そして、竜宮院は手合わせという名の虐待を行う。馬乗りになり右から左へ、左から右へと何発も頬を拳で貫く。戸田の意識が飛ぶまで殴り続ける。
「あと少しで任務に行けそうだ」
竜宮院は高専に来てから3ヶ月経ったが未だに任務に行ったことがない。何度も任務に行くように言われているが、『修行の邪魔をするな』と言い放ち任務をスルーしている。絶対に行かない。行かないったら行かない。任務を受けるには絶対に負けない力と準備が必要である。だから、竜宮院は任務を受けない。普通は高専の者であるならば任務の拒否はできないがこの男は頑固であり、受けることをしない。しかし、十分強くなり、呪具も揃えたためそろそろ任務にいこうと考え始めた。
「あと1週間だな」
竜宮院は雲一つない空を見上げ、呟く。
竜宮院は自室に戻り、筋トレを開始する。まだ体をいじめ足りない。腹筋、背筋、腕立て、スクワットを500回ずつ行う。本当のところ、まだ続けたいのだが時間が許してくれない。

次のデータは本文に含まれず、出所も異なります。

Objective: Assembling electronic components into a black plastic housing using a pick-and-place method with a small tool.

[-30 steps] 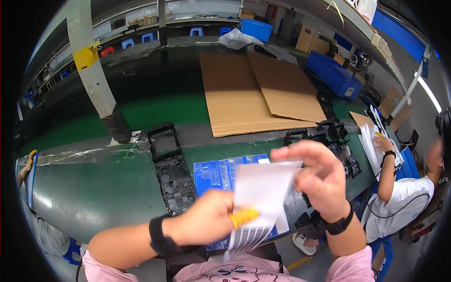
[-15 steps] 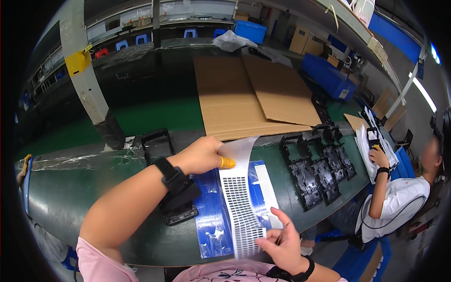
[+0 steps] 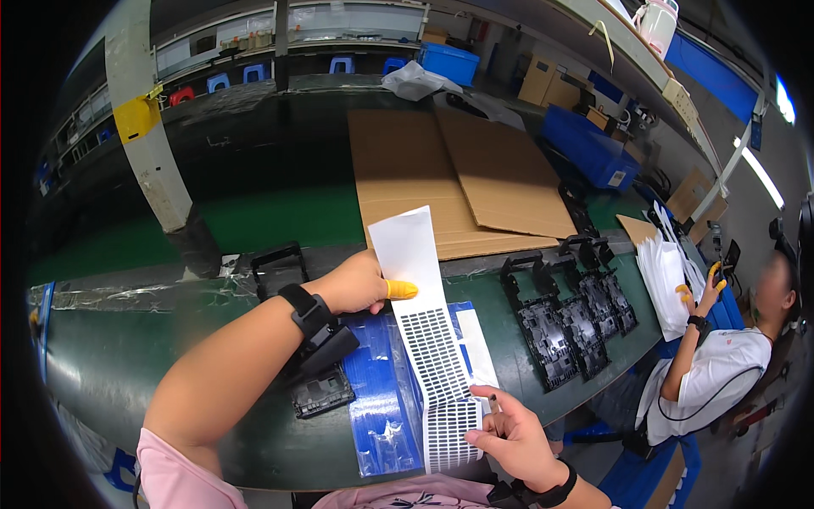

風呂を終えると夕食を作る。そして、いつものように毒味をしてもらう。今は庵が任務のため、外に転がっている戸田の口の中へ料理をつっこむ。安全を確認すると自室へ戻り、食す。
寝るまでの残りの時間は呪力操作をより精密に行うためのトレーニングと呪具の研究を行う。
時刻が23時を回り、呪力トレーニングと呪具の研究を終える。
最後に、侵入されないように戸締りを念入りにし、5つの目覚まし時計をセットして竜宮院は眠りについた。